What the task requires: Scan the data for "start" and copy each matching line.
^^^^^^^^^^^^^^^^
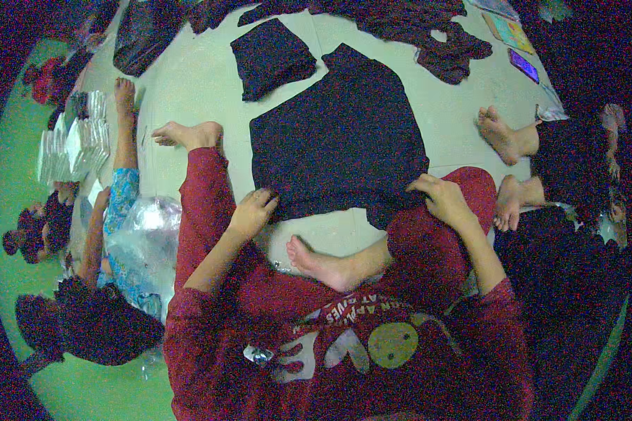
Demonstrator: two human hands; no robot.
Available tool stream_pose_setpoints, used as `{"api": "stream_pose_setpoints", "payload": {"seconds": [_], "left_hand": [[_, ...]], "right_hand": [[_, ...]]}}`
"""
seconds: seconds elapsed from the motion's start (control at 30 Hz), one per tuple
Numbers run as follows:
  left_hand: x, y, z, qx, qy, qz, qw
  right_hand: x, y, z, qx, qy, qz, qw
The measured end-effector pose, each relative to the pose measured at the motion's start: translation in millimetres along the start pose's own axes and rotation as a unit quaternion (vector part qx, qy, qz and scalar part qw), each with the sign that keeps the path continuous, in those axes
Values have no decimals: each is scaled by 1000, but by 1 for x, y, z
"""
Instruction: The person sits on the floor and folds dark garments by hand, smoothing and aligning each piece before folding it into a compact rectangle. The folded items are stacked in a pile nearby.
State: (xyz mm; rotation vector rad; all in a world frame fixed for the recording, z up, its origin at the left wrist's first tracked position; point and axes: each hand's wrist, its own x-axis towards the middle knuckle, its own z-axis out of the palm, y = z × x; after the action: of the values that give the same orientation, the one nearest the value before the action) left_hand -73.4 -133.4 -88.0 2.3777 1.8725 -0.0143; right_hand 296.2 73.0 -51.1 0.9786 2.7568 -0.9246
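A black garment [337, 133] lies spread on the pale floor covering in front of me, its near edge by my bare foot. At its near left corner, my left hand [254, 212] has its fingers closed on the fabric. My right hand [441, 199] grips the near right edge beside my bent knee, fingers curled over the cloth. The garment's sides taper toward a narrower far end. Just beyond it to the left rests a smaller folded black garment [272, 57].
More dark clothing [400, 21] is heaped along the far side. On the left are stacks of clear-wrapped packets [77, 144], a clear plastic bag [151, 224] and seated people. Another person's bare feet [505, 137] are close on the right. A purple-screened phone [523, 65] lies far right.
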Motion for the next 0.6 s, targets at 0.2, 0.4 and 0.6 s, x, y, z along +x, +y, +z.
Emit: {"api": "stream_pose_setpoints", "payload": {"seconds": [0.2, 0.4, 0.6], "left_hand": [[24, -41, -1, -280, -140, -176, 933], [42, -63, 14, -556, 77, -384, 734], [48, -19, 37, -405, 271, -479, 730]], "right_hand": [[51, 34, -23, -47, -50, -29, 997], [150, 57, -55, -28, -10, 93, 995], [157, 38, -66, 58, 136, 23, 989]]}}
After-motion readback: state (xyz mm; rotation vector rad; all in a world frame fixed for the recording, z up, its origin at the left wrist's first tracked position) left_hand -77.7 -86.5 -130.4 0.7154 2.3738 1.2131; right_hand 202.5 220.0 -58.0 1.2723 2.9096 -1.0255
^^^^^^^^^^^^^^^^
Solution for this problem:
seconds: seconds elapsed from the motion's start (control at 30 Hz), one per tuple
The measured end-effector pose, each relative to the pose measured at the motion's start: translation in millimetres along the start pose's own axes and rotation as a unit quaternion (vector part qx, qy, qz and scalar part qw), each with the sign that keeps the path continuous, in those axes

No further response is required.